Datomic Cloud is ready and we’re currently waiting on the AWS Marketplace process. We hope to ring in the new year with a Cloud announcement and we will continue to update Cloud’s status here.

Thanks,
Jaret


#2

Thanks for the update…


#3

Very much looking forward to trying this out.


#4

Nice!

We have two projects (still under development, currently with Datomic Free) waiting for Datomic Cloud.

https://my.landrooter.com/
https://my.ubikare.io/

I hope the migration will be smooth.


#5

Will the new cloud architecture address the current 10 billion datoms limit per database?

Stu’s 10 Billion Datoms

That’s rather low for a cloud-based Saas application.


#6

Thanks for the update. Can’t wait to play with this!


#7

Datomic Cloud is now available. Here is a link to the announcement post:


#8

We currently use the Peer library in the above mentioned projects (Datomic Free). We are now trying to migrate our code to Client library so we can try Datomic Cloud.

Is there anything else we need to consider before doing this?


#9

Asier, you’ll want to check out this page in our docs https://docs.datomic.com/on-prem/moving-to-cloud.html


#10

What kind of data are you looking to store in Datomic?


#11

We currently use local H2 storage and store schema attributes.

Geographical data is stored in an external PostGIS database (Amazon RDS).

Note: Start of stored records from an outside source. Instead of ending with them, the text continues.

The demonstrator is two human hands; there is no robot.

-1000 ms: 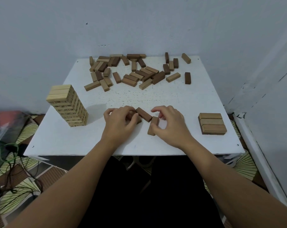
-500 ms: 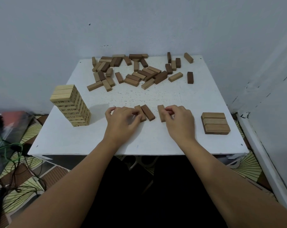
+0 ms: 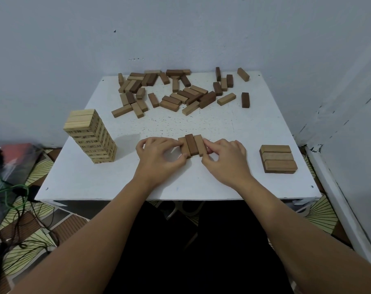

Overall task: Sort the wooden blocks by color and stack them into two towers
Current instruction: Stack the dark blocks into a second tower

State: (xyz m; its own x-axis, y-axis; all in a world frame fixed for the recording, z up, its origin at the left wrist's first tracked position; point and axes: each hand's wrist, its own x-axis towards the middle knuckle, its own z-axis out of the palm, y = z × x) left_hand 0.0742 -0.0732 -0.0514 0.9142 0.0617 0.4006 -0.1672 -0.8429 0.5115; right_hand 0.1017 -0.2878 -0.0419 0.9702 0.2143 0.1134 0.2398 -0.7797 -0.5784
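Note:
Three brown blocks (image 3: pixel 193 144) lie side by side on the white table (image 3: pixel 108 179), pressed together from both sides. My left hand (image 3: pixel 159 155) pinches the row's left block. My right hand (image 3: pixel 225 157) pinches its right block. A tall tower of pale blocks (image 3: pixel 90 135) stands at the left. At the right sits a low brown stack (image 3: pixel 278 159), three blocks across on top. Several loose brown blocks (image 3: pixel 180 92) of light and dark shades lie scattered at the table's far side.
Walls close in behind the table and on its right. To the left, on the patterned floor, lie tangled cables (image 3: pixel 12 200) and a dark bag (image 3: pixel 8 158). Bare tabletop lies between the hands and the loose pile.
The three blocks in front of me were apart and skewed; both hands have turned them and pushed them together into one tight row.

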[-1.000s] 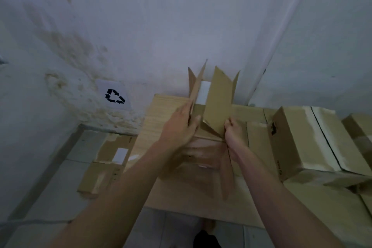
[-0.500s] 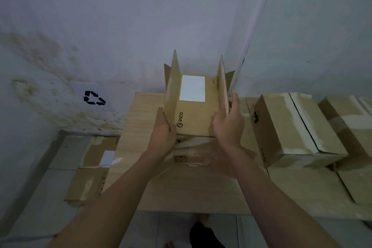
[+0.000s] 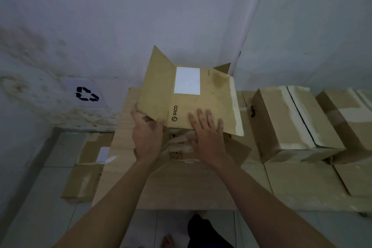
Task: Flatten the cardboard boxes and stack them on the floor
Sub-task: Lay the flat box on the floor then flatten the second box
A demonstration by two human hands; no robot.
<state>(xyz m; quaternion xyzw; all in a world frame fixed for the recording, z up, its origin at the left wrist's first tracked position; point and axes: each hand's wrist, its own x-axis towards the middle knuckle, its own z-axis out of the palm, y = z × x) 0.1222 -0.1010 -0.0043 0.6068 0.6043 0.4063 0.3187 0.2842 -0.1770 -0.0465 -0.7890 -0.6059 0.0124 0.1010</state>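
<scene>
A brown cardboard box (image 3: 213, 94) with a white label and a PICO logo is folded nearly flat in front of me, its flaps spread out. My left hand (image 3: 147, 137) grips its lower left corner, thumb on top. My right hand (image 3: 207, 135) lies flat on its near edge with fingers spread. Under it lies another partly flattened box (image 3: 237, 149) on a wooden table (image 3: 181, 187). Flattened boxes (image 3: 86, 167) lie on the tiled floor at the left.
Two taped, closed boxes (image 3: 289, 121) stand at the right on a low row of boxes (image 3: 302, 183). A recycling sign (image 3: 87, 94) hangs on the stained wall at the left. The room corner is right behind the table. My foot (image 3: 169, 239) shows below.
The box's side panels, upright half a second ago, have folded outward and down. My right hand moved from its right side onto its top face. My left hand stays at the lower left corner.
</scene>
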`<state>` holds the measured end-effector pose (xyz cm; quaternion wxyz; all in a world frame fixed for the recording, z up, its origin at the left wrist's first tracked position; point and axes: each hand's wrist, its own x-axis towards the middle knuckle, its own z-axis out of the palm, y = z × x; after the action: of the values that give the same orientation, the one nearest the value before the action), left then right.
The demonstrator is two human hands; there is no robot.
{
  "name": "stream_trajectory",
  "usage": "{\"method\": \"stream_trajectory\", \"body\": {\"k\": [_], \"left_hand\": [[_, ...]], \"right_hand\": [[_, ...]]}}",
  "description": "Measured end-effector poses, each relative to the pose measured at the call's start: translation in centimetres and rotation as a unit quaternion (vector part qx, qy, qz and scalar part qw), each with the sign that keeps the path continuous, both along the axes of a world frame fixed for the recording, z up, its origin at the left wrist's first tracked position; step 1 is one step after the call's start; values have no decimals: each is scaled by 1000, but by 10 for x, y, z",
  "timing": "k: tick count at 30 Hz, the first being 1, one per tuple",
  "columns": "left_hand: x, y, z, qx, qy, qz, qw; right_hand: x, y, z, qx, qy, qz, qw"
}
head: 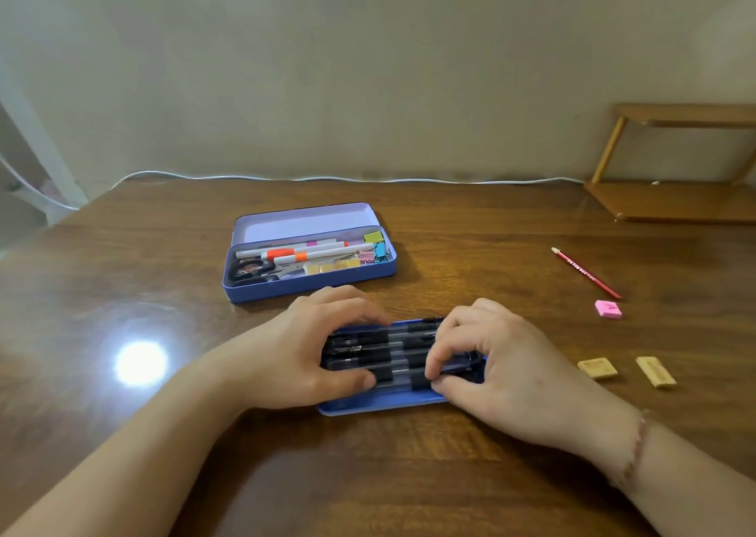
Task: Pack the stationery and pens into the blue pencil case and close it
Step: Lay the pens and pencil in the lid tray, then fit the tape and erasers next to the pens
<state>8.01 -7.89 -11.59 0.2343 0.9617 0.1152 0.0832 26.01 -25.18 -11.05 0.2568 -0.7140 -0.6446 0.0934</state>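
The blue pencil case (286, 287) stands open at the table's middle, lid tilted back, with markers, scissors, binder clips and erasers inside. In front of it lies a blue tray (380, 405) with several black pens (392, 352) laid side by side. My left hand (323, 348) rests on the tray's left end, fingers over the pens. My right hand (491, 368) pinches a pen at the tray's right end. A red pencil (587, 273), a pink eraser (608, 308) and two tan erasers (598, 368) (655, 371) lie loose on the right.
A wooden shelf rack (675, 192) stands at the back right corner of the brown table (122, 291). A white cable (368, 179) runs along the table's rear edge by the wall. A bright light reflection shows on the left.
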Motion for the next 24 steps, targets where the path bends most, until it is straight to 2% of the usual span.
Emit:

Does this answer your question?


#12

It’s a collaborative app related to machinery in factories. Machines can have a lifetime of decades, which is why Datomic’s historical features are so appealing. The data is relational, with strings limited to 1000 characters, and blobs stored elsewhere.


#13

How many datoms/factory/decade? How many factories?


#14

Worldwide, say there are 10k factories big enough to use this app, with
maybe 20 users per factory. Plus a similar number of people who work for
companies that supply machines and services to those factories. So maybe
400k users in total. Then if each user creates 1k entities per year (4 per
working day), at 10 datoms each, that’s 4 billion datoms/year.


#15

Is this data all in one database, or will it be sharded by geography? Note that the Datomic limits are per-database, not per-system.

The data size you describe might or might not be a good fit, depending on the distribution of data access and on the performance requirements.


#16

I think it needs to be one logical database, as factories and suppliers can
be in different geographic regions. For example, our company is from down
under, but many of our projects are for customers in North & South America
and Europe.
I’m not that familiar with Datomic’s sharding. I had considered separate
regional databases and utilizing the peer library’s cross-database joins,
but I think that would get quite messy. Also, if Datomic Cloud is based on
the client library, I guess it doesn’t support those joins?


#17

I would consider having two databases: one for the users, and another for the machinery. Then the latter database could be sharded by time if necessary for performance.


#18

Thanks, Stu. But the user database will be fairly static, and most of the new datoms will be written to the other database. So although sharding would improve read performance, I don’t see how it would overcome the 10 billion datom limit for a single database?